**Problem requirements**
Every line holding the string "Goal" should be copied from the listing.
+---+
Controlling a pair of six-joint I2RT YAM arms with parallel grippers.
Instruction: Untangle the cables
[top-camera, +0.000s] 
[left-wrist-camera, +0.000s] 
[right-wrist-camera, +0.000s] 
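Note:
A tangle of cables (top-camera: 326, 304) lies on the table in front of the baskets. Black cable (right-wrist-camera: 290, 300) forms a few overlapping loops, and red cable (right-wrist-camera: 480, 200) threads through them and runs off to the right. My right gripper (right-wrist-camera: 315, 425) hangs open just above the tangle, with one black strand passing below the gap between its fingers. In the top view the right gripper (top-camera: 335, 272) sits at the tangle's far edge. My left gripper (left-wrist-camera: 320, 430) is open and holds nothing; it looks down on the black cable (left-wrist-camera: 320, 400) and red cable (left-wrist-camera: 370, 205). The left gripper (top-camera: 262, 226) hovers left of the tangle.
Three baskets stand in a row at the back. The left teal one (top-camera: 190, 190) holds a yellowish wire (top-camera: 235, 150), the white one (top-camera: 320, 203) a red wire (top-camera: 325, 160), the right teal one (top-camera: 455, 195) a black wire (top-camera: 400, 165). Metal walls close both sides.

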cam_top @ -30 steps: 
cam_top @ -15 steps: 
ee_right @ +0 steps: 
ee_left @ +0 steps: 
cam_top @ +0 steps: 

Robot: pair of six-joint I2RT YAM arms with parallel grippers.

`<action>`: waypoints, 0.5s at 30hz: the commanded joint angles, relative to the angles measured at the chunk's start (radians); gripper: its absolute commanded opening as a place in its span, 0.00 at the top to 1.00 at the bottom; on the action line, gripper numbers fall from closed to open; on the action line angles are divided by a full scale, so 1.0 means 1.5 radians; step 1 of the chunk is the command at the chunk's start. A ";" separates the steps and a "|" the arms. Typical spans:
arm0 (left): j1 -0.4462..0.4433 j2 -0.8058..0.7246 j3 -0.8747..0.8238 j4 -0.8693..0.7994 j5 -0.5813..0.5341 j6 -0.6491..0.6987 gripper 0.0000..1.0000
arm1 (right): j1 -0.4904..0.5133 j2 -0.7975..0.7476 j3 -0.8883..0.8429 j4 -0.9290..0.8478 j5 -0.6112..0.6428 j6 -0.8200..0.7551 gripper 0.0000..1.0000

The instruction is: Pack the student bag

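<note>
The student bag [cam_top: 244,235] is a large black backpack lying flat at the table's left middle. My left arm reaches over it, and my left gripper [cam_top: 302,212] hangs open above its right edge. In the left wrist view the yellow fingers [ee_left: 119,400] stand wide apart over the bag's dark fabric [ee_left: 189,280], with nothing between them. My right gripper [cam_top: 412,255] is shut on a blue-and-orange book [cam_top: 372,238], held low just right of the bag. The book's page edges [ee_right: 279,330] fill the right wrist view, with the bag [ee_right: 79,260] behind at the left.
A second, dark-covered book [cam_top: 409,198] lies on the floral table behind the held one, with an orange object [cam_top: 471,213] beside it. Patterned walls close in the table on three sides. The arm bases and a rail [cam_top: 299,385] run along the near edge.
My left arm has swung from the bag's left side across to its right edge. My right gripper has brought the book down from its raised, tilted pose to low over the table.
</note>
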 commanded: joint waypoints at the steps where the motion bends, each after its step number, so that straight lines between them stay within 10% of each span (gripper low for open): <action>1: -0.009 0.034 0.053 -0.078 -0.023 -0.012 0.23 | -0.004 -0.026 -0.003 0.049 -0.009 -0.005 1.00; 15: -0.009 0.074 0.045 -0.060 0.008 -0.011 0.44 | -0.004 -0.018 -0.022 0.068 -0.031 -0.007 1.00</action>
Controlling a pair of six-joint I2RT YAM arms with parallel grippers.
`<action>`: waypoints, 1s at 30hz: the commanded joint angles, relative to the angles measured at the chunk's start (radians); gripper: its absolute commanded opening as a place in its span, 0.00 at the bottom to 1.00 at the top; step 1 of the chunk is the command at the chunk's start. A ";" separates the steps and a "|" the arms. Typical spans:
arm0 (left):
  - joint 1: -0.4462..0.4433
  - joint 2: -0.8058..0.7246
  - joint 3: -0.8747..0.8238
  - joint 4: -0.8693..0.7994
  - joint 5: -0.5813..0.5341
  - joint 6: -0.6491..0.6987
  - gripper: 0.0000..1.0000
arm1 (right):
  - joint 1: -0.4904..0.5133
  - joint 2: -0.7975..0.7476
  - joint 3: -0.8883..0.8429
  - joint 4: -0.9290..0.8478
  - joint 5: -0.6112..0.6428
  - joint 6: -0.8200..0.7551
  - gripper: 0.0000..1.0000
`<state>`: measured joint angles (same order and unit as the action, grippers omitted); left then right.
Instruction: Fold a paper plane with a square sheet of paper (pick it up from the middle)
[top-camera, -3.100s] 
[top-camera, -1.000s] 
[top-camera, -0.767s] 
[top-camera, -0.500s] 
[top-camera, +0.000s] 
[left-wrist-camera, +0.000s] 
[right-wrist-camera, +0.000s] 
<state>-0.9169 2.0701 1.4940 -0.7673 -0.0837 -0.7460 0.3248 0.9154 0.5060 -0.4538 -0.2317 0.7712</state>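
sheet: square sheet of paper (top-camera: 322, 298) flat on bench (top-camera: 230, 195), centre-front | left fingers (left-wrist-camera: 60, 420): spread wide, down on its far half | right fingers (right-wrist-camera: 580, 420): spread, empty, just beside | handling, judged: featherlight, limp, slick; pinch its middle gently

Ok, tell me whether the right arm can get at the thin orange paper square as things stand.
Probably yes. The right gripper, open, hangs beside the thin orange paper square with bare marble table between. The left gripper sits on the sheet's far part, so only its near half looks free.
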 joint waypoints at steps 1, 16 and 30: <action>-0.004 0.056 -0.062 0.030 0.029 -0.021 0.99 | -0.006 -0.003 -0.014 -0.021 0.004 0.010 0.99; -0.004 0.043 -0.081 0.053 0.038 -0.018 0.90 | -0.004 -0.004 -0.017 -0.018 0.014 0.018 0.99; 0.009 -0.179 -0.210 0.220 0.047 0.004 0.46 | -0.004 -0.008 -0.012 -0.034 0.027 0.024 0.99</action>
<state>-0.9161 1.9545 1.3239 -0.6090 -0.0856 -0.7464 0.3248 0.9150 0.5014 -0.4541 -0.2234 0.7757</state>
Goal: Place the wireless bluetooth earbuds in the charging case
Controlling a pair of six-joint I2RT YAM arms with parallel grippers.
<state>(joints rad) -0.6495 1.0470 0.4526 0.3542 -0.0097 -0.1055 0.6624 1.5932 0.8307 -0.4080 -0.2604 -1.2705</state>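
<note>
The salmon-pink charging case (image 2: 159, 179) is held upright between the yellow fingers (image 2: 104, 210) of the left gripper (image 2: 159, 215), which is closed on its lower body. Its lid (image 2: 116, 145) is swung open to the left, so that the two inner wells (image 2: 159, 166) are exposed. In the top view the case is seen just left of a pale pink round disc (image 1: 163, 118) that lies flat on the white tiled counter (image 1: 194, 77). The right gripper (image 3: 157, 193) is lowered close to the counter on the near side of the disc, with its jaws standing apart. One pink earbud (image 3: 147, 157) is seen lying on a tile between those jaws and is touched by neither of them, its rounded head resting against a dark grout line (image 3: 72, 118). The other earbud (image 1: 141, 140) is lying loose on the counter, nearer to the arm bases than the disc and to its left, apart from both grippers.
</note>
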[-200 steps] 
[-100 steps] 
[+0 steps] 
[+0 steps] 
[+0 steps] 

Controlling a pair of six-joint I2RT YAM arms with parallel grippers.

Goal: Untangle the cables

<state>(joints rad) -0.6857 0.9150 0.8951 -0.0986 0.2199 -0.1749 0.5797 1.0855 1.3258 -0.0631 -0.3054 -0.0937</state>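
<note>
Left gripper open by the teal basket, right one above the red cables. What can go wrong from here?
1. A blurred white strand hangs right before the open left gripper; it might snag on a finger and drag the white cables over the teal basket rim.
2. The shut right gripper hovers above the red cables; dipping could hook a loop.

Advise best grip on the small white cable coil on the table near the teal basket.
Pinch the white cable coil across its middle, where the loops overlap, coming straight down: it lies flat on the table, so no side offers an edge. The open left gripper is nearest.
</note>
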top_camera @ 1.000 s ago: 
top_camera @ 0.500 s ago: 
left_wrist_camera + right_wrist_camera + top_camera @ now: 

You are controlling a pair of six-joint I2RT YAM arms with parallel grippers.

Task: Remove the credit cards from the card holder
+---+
**Reply to the exercise**
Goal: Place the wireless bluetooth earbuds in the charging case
Goal: Untangle the cables

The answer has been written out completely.